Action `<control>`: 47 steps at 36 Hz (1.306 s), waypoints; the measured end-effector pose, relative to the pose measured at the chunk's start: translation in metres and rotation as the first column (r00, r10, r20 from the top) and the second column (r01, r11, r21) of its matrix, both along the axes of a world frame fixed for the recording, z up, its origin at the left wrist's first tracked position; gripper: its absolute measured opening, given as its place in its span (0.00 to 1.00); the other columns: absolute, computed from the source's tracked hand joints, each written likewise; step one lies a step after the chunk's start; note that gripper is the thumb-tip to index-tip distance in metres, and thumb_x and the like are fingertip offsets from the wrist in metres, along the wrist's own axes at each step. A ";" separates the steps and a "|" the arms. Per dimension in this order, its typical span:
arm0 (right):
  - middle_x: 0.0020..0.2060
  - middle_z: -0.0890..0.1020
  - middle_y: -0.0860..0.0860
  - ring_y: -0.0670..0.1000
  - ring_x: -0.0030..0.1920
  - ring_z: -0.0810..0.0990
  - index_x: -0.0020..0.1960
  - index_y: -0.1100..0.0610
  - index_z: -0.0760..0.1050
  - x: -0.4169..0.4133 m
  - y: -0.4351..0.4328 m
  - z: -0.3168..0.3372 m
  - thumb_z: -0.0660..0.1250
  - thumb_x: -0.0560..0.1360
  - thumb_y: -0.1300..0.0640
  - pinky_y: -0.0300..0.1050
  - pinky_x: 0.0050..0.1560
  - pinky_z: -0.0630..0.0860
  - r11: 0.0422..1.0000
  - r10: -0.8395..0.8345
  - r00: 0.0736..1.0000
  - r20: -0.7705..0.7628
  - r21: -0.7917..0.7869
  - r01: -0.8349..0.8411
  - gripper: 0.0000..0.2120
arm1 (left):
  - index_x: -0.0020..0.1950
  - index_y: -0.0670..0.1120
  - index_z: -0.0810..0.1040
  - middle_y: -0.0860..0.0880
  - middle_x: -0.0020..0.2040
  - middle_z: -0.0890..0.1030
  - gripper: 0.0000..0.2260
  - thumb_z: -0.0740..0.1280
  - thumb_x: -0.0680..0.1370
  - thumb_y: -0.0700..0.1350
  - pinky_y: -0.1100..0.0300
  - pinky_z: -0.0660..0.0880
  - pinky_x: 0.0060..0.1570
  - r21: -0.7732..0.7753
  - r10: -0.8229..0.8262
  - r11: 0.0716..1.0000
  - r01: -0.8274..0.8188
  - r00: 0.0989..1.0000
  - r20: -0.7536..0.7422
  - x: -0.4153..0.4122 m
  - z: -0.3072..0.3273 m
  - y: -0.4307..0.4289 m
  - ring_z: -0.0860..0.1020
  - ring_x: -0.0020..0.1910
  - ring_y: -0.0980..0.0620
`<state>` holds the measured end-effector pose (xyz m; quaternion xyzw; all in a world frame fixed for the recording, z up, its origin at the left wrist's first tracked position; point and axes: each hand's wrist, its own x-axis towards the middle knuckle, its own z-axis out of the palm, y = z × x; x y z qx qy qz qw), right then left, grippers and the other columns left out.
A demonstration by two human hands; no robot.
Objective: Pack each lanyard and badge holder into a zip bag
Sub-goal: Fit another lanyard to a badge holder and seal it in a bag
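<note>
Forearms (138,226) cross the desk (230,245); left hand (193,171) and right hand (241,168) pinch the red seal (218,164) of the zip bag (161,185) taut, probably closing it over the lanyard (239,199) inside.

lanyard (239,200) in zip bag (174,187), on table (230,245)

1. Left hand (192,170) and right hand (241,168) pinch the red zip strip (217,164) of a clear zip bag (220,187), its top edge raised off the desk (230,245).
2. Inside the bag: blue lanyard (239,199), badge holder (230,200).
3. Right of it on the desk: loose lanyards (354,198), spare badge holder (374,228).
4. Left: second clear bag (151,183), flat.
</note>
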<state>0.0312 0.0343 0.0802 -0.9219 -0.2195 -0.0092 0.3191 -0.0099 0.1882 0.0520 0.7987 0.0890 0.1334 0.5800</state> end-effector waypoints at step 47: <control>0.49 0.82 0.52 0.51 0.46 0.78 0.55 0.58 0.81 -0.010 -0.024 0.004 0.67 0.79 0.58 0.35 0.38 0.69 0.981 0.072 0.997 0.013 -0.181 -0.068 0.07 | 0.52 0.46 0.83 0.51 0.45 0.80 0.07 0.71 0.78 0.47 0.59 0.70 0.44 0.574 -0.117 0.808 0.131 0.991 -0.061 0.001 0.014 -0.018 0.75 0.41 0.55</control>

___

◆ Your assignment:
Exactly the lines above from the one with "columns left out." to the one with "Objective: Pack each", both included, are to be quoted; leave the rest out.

◆ Answer for the task:
`<state>` holds the measured end-effector pose (xyz m; quaternion xyzw; all in a world frame fixed for the recording, z up, its origin at the left wrist's first tracked position; point and axes: each hand's wrist, its own x-axis towards the middle knuckle, its own z-axis out of the palm, y = z × x; x y z qx qy qz qw), right then left, grippers and the other columns left out.
A demonstration by two human hands; no robot.
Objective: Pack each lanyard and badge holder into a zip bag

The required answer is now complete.